No longer updated!

My blogspot site is no longer updated. Most of the posts here are archived at along with new content.

Wednesday, 18 July 2012

Investigating Raspberry Pi performance problems

I bought a Raspberry Pi some time ago and have been trying to run some of my PyGame games on it. I'm going to describe one performance issue I've seen with it. This isn't a criticism of the board in general, which I still think is excellent for the price.

I wanted to show something off at the Raspberry Jam last weekend in Cambridge, so shunted one of my games onto the SD card and started it up. The good news is that the Pi's standard distributions come with Python 2.7 and PyGame already installed, which saves a lot of time and effort. The bad news is that my game, previously running at 120+ frames per second on my desktop was down to 5 FPS on the Pi, which makes it unplayable.

Of course you wouldn't expect a 700MHz ARM1176 to be as quick as my Core i5, but this isn't a particularly taxing game, and I expected it to be well within the Raspberry Pi's capabilities. It's a 2D game, using lots of blits to draw tiled scenery, some bitmap rotates and vector arithmetic for collision detection.

My first suspect was floating point, as my game uses a fair amount to do polygon overlap calculations and I'm using PyGame's libraries to rotate bitmaps. The old Debian linux distribution for the Pi didn't use hardware floating point. Yesterday, the new new Raspbian image was released with hardware floating point support, so I gave that a try.
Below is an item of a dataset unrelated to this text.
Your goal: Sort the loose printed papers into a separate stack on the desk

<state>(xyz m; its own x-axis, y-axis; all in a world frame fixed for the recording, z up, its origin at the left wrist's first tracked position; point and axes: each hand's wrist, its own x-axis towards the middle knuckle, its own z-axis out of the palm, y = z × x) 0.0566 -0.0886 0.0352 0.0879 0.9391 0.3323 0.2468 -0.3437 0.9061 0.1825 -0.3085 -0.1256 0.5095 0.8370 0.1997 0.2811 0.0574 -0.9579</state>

No luck - it's still at about 5 FPS.

Python has a built-in profiler which can be invoked with
python -m cProfile

It's best to sort samples by time and save this to a file, so I use:
python -m cProfile -s time > profileoutput

(You can also use "-o file" to redirect the profile output to a file, but it's saved in a binary format if you do that, so it's easier to redirect stdout, although this does mix the profiler output with the output from your program)
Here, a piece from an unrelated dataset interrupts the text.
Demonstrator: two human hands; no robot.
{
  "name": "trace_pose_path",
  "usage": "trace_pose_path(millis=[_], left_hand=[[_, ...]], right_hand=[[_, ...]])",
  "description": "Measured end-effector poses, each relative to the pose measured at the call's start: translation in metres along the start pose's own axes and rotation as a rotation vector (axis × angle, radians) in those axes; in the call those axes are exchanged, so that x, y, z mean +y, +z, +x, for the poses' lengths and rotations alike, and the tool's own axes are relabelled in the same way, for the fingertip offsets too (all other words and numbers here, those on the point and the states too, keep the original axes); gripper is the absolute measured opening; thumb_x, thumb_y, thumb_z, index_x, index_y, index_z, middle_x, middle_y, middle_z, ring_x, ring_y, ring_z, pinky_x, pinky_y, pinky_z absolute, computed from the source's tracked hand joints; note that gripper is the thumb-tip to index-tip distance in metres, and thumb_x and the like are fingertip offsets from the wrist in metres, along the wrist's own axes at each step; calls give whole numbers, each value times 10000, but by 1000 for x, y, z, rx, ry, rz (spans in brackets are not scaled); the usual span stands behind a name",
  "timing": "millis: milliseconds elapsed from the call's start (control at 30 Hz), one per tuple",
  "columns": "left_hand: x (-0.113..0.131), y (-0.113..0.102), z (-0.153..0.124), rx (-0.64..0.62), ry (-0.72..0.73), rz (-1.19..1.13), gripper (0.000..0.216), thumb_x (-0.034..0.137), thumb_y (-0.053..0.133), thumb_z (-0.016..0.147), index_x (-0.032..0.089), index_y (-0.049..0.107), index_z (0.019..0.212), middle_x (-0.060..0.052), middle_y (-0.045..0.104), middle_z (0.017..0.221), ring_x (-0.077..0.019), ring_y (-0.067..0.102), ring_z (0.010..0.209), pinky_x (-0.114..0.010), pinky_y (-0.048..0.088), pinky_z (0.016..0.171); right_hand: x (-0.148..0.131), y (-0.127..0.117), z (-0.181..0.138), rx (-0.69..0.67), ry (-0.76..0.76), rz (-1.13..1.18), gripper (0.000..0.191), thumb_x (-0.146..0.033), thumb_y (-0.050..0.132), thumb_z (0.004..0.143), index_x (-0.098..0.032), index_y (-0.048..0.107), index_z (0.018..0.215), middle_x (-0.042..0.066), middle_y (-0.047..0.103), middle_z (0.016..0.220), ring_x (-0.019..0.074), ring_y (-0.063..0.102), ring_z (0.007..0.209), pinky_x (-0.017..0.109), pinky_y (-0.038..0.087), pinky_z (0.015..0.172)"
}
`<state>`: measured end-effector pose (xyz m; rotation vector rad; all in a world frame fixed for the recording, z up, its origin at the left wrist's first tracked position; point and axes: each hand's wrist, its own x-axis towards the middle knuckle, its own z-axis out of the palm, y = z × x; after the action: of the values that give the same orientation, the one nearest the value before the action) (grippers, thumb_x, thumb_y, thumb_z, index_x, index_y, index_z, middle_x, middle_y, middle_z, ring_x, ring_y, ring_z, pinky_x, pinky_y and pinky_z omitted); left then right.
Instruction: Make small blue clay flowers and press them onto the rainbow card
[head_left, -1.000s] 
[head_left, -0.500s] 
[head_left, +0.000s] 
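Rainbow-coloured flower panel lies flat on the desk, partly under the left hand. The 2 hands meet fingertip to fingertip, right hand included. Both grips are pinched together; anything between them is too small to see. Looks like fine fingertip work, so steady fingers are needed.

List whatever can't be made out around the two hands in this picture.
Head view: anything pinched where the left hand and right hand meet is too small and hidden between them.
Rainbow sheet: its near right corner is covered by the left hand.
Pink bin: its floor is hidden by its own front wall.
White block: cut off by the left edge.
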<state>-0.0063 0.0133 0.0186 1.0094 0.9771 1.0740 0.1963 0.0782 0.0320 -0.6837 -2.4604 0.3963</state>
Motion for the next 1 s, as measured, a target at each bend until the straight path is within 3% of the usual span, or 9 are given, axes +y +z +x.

Here's the profile from the Rasbperry Pi, with some information stripped out for brevity:

   225868   65.576 {method 'blit' of 'pygame.Surface' objects}
        1   47.159
      605    3.082 {method 'fill' of 'pygame.Surface' objects}
      605    2.802 {pygame.display.flip}
    64433    1.967 {range}
    76268    1.741 {shipIntersectsBlock)
    10030    0.977 {}

It's often useful to look at the profile on the well-performing case, so this is the profile from my desktop machine:

   748686   11.493 method 'blit' of 'pygame.Surface' objects}
        1    2.859
     2321    2.523 {pygame.display.flip}
     2321    0.405 {method 'fill' of 'pygame.Surface' objects}
   499709    0.246 (shipIntersectsBlock)
   247663    0.081 {range}

Time at the file level of has gone up proportionally on the Pi, but this is probably because the desktop version ran for longer and initialization code wasn't such a significant part. This wasn't a very carefully controlled test. The main thing to note is that 'blit' is what we're spending most of our time on, in most cases. 

To test this, I removed one blit from the code which blits the static background onto the screen every frame. As might be expected, the performance went up from 5.2 FPS to 8.8 FPS. That's small in absolute terms but a very significant chance proportionally.
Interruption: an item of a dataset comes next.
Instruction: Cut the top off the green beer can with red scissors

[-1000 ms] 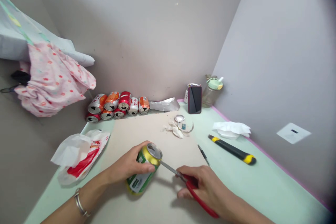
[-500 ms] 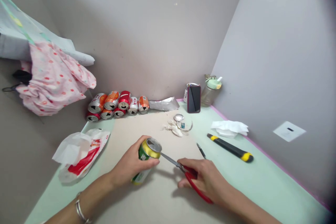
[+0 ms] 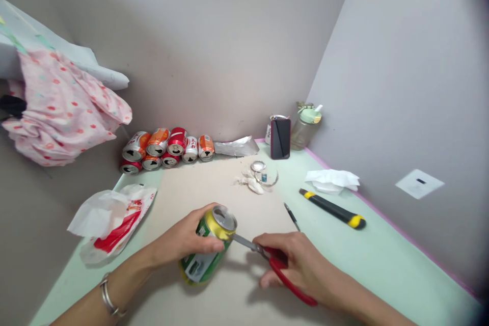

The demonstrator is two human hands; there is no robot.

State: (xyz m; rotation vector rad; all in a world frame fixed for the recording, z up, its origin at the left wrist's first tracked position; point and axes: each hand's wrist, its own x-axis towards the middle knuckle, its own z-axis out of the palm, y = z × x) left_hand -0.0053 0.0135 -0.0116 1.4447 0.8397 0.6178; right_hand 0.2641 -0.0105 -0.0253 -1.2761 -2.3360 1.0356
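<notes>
A green and yellow drink can (image 3: 208, 260), tilted with its top toward the upper right, is gripped by my left hand (image 3: 187, 237). Fingers wrap behind it and the thumb presses its front. My right hand (image 3: 300, 260) holds red-handled scissors (image 3: 280, 277) through the loops. The blades point left, and their tips meet the can's yellow shoulder just under the rim. Whether a tip has pierced the metal, I cannot tell. Beyond my hands lie a round metal can end (image 3: 258, 166), a thin curled strip and crumpled tissue (image 3: 254, 183).
Several stacked cans (image 3: 168, 147) and a cut metal sheet (image 3: 237, 146) line the back wall. A phone (image 3: 280, 138) and bottle (image 3: 305, 127) stand behind. Rightward lie a pen (image 3: 292, 216), utility knife (image 3: 332, 209) and tissues (image 3: 332, 181); leftward, a plastic packet (image 3: 118, 229).
The can has turned in my left hand, showing more of its side label. The scissor tips now sit against its shoulder, slightly lower than before. The view has shifted a little.
</notes>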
Now, there's a number of ways to reduce that - the scenery doesn't change often, so it may be more efficient to construct a single scenery image and keep blitting this to the screen rather than blitting each tile individually, each frame. There's also a lot of settings to play with regarding pixel depth.

I've got a suspicion that one of the biggest problems is the resolution I'm running - 1824x1104, which is a lot of work for the graphics hardware. My game only runs at 640x480, but I haven't figured out how to get the Raspberry Pi's framebuffer to use a lower res - using a smaller monitor would be the easiest way, if I had one.

Update 19th July 2012: Tried this on an Android tablet (Asus TF300) and got 25FPS; and on a laptop with an Intel U4100 @1.3GHz; Radeon 4550 - 50 FPS. Both of these devices are quite capable of doing lots of 2D blits at 50FPS without breaking a sweat, so the culprit is likely to be a software problem.